--- Task brief ---
Using the data below, report how many lines hold the word "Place". Include nothing else in the reply.

--- Available records ---
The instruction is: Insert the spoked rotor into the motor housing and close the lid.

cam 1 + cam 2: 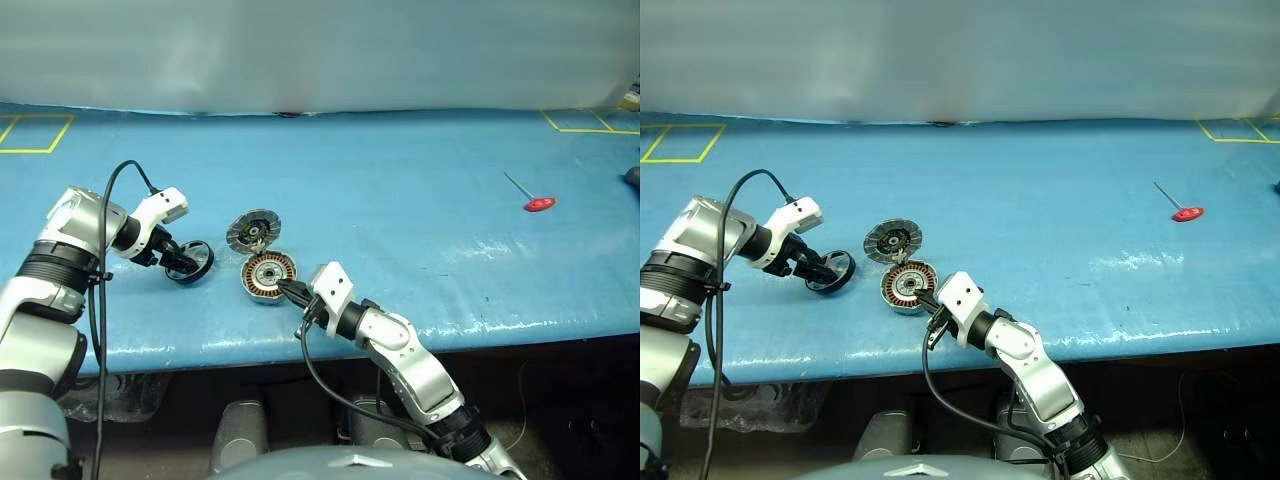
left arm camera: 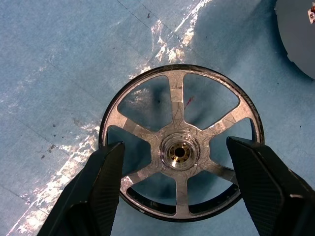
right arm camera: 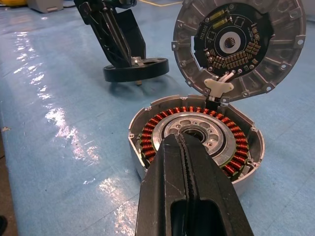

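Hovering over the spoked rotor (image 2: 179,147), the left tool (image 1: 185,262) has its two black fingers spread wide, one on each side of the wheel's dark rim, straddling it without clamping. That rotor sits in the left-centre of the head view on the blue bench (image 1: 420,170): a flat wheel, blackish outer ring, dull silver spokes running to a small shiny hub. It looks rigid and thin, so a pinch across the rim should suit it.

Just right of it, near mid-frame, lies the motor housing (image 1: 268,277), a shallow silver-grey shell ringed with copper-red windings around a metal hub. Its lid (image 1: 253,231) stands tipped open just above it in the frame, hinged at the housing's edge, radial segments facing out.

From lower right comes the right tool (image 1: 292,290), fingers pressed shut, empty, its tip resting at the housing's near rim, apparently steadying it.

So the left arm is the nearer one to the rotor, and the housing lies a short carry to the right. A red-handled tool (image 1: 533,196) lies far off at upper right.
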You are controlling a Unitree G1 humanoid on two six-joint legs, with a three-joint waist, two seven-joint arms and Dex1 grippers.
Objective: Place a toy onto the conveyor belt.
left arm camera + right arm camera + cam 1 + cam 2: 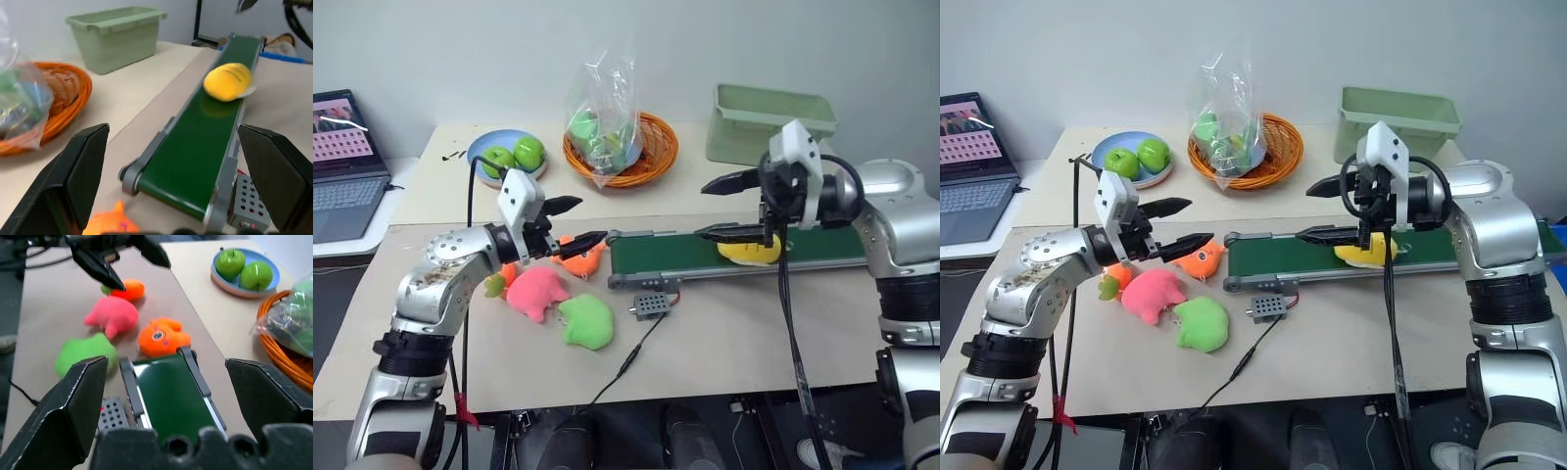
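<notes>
We see the small rounded yellow plush toy (751,252) lying on the dark green flat conveyor belt with grey metal rails (666,255), right of centre in the head view, long axis roughly along the belt. Our right gripper (717,208) hangs spread and empty just above and left of it, far nearer than our left gripper (580,221), also spread and empty, beside the belt's left end. We judge the placing done.

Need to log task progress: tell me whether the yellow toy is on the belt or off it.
On. The yellow toy lies on the dark green conveyor belt, between its grey rails; the right gripper stands open above it, not gripping it.
</notes>
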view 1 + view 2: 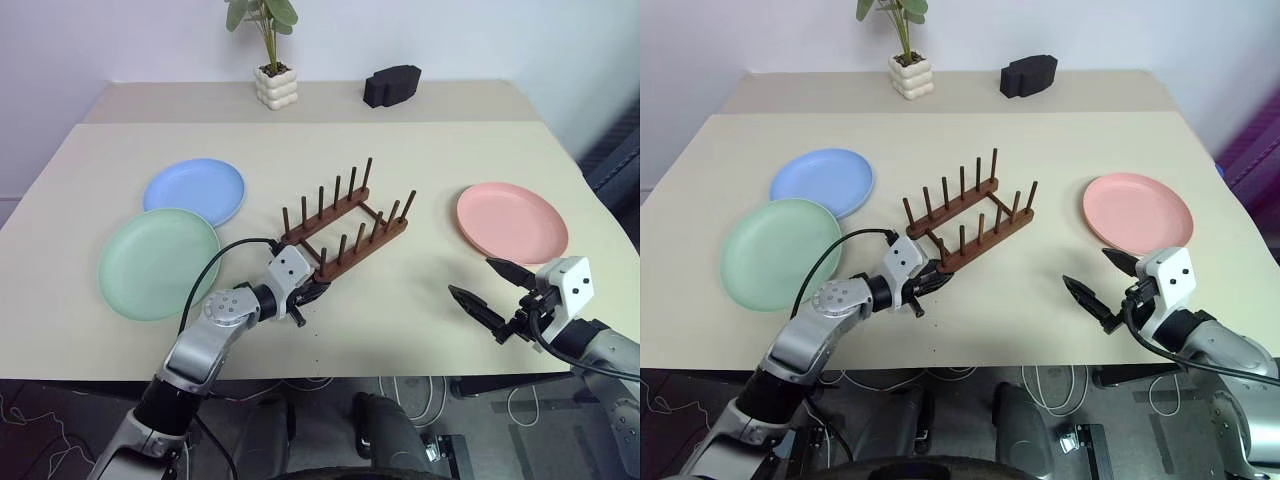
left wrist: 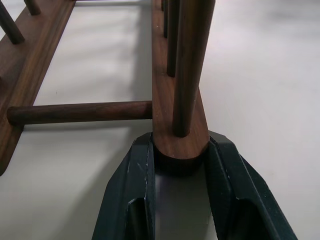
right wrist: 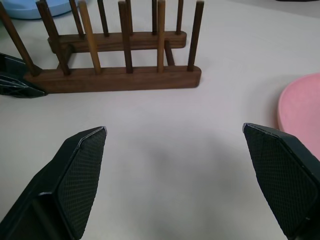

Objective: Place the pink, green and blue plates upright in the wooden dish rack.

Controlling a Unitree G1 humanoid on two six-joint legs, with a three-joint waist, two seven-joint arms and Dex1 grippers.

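Note:
The dark brown wooden dish rack (image 1: 345,228) stands at the middle of the table with no plate in it. My left gripper (image 1: 315,290) is shut on the near end of its front rail, and in the left wrist view both fingers (image 2: 135,185) press against that rounded rail end (image 2: 180,145). To the left lie the green plate (image 1: 158,263) and, just behind it, the blue plate (image 1: 194,190), both flat. The pink plate (image 1: 511,222) lies flat on the right. My right gripper (image 1: 472,277) hangs open in front of the pink plate, holding nothing.
A potted plant in a white pot (image 1: 275,85) and a black blocky object (image 1: 391,85) stand at the table's far edge. The beige table (image 1: 400,320) has bare surface between the rack and the right gripper. Cables hang below the front edge.

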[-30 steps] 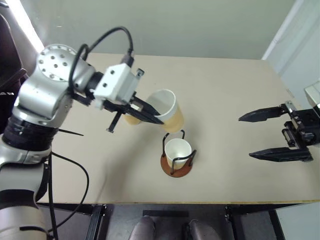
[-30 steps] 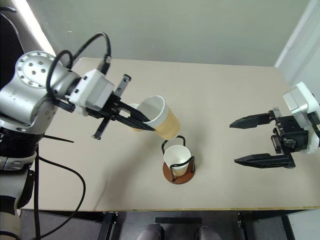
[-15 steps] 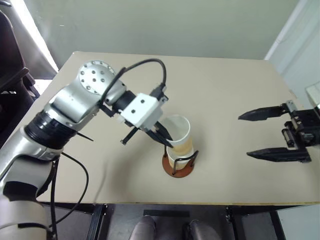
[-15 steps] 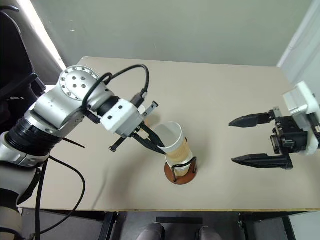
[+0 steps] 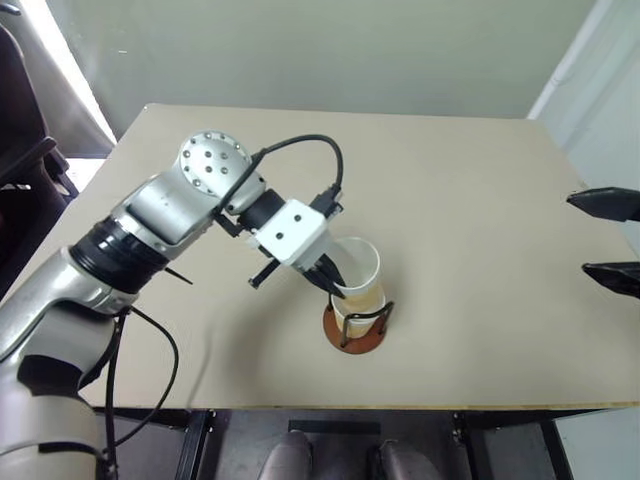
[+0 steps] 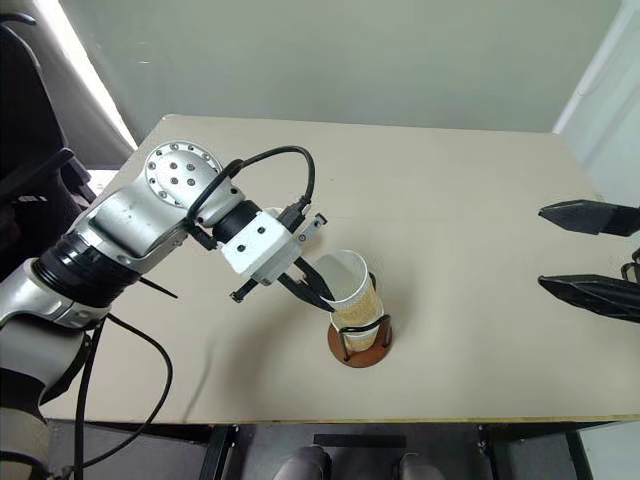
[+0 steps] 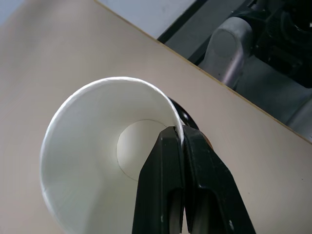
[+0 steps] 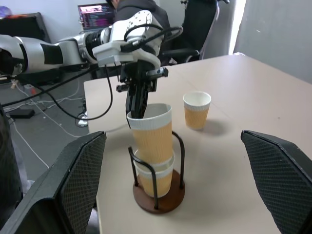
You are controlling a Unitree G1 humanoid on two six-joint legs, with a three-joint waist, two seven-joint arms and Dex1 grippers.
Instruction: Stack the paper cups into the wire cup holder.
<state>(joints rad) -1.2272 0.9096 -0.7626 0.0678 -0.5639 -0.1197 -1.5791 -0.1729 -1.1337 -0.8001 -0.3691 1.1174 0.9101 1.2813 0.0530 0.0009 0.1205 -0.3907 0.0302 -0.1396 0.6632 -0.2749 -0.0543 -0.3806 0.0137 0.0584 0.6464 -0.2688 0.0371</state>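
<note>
Beige tabletop (image 5: 480,200) under a pale green wall, a white corner at the right; beyond the table in the right wrist view, a dark office chair (image 8: 197,22) and a lit screen (image 8: 94,9) in the background. Wire cup holder (image 6: 359,345) stands near the front edge of the table, brown disc base with black wire loops. One of the paper cups, the lower cup (image 8: 155,175), sits inside the holder, mostly hidden; only its rim band and lower wall show between the wires. Upper cup (image 6: 350,290) is nested partway into it, tilted slightly, its top half standing above the loops. Left gripper (image 7: 181,141) is clamped on that cup's rim, one black finger inside the mouth and one outside, pinching the wall between them; the cup's white inside and round bottom are plain in the left wrist view, and the fingers cover part of the rim. Third cup (image 8: 197,110) stands upright alone on the table, beyond the holder and well apart; from the head views it is almost wholly hidden behind the left arm. Right gripper (image 6: 590,255) hangs at the table's right side, cut off by the frame edge, fingers spread wide with nothing between them, well apart from the holder
</note>
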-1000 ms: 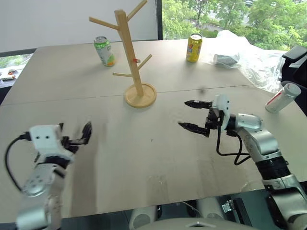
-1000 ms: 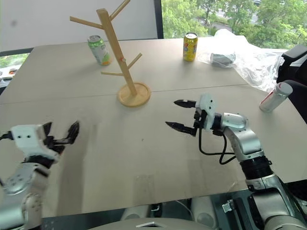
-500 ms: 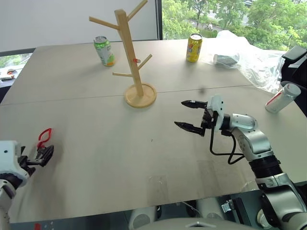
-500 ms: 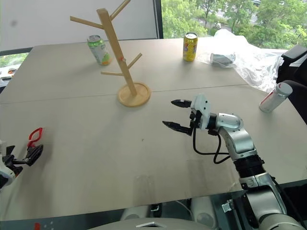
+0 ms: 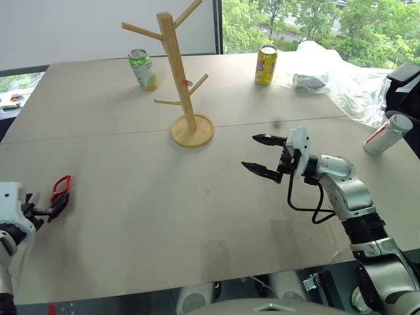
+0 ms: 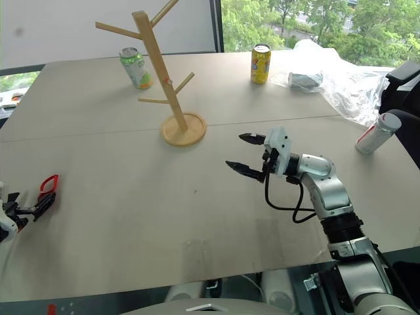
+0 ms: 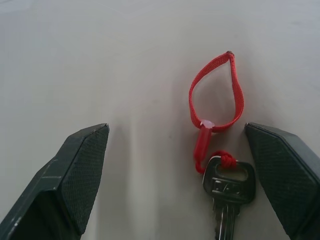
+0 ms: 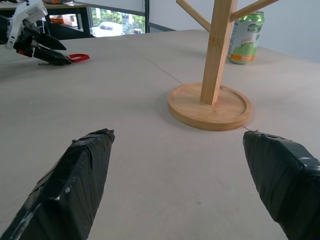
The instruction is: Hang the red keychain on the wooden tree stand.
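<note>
At the far left edge of the left eye view, low in the frame, the left gripper (image 5: 54,209) sits just above the counter (image 5: 197,216) with its fingers (image 7: 75,175) spread wide and nothing between them held. The red keychain (image 5: 61,186) lies flat on the counter directly ahead of that gripper; in the left wrist view its red loop and its dark key (image 7: 227,192) rest in the gap between the spread fingers, nearer one finger than the other, touching neither. Further right, in the upper centre of the frame, the wooden tree stand (image 5: 178,79) stands upright on its round base, well apart from the keychain, with bare slanted pegs and a small red speck on the pole. A green can (image 5: 142,69) stands just behind and left of the stand. A yellow can (image 5: 266,65) stands upper right of centre, with crumpled clear plastic (image 5: 335,72) spread beyond it toward the upper right corner. At right of centre, the right gripper (image 5: 262,156) hovers above the counter, pointing toward the frame's left, fingers (image 8: 75,185) spread and empty. A silver can (image 5: 387,133) lies tilted at the right edge.
</note>
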Tool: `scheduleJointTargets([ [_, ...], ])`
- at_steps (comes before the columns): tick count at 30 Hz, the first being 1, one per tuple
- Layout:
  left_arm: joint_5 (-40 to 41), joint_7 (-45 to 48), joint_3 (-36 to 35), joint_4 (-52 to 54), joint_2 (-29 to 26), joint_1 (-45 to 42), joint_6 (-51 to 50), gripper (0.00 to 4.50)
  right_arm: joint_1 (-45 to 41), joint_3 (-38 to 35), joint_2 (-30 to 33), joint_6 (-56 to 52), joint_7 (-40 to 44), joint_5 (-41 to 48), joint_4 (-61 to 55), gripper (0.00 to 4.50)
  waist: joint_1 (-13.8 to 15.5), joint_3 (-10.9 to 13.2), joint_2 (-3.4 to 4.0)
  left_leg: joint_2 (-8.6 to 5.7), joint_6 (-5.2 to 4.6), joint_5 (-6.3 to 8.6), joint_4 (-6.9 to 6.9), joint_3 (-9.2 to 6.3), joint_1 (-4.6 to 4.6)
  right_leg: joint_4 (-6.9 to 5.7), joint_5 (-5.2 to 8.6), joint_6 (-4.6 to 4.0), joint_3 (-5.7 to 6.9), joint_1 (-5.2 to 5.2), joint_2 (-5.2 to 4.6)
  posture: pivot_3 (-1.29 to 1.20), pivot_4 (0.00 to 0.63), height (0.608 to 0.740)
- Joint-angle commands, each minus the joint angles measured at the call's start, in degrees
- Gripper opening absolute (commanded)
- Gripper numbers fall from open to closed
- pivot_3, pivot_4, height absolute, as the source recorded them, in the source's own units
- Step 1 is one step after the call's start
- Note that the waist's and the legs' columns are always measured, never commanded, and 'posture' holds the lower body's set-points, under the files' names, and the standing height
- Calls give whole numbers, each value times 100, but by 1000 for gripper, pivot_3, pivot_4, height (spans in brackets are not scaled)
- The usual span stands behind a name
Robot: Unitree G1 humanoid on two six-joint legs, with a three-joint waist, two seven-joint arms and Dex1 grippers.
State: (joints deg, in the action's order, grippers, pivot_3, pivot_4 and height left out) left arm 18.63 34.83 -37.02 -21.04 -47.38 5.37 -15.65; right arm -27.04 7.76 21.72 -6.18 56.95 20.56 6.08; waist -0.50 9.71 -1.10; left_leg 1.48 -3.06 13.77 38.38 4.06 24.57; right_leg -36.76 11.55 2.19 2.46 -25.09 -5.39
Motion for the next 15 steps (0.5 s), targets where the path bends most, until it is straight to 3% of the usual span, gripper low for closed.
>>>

--- Solution below ---
2